*Goal of the exercise*.
An exact copy of the lines from the start of the material below through the line containing "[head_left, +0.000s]" is the required answer, and it includes no pictures.

Dataset section Block Start

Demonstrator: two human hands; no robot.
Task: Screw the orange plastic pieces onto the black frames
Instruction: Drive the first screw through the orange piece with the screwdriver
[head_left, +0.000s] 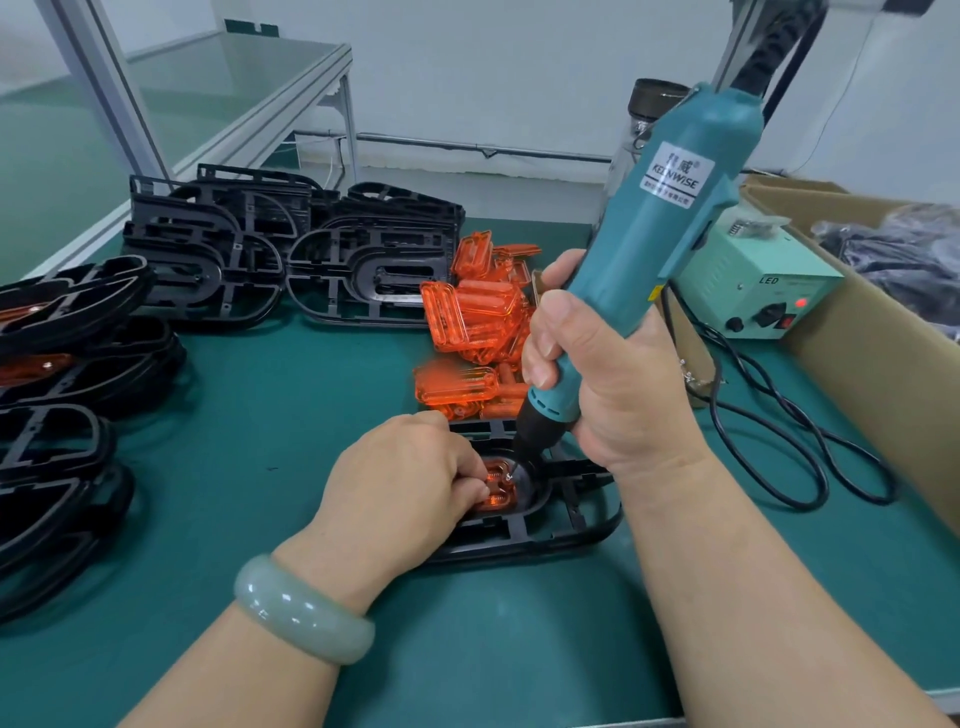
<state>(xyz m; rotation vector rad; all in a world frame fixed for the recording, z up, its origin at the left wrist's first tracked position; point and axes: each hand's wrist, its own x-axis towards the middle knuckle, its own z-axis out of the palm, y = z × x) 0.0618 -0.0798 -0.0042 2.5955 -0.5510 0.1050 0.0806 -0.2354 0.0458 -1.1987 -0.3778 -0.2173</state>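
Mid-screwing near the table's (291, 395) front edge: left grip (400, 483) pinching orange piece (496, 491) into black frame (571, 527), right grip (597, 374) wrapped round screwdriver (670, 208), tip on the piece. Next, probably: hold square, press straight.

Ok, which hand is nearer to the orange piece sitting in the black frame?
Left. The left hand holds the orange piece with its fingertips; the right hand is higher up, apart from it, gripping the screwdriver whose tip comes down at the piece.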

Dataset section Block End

*Output below*.
Demonstrator: two human hands; no robot.
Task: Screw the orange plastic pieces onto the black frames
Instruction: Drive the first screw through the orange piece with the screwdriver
[head_left, +0.000s] 

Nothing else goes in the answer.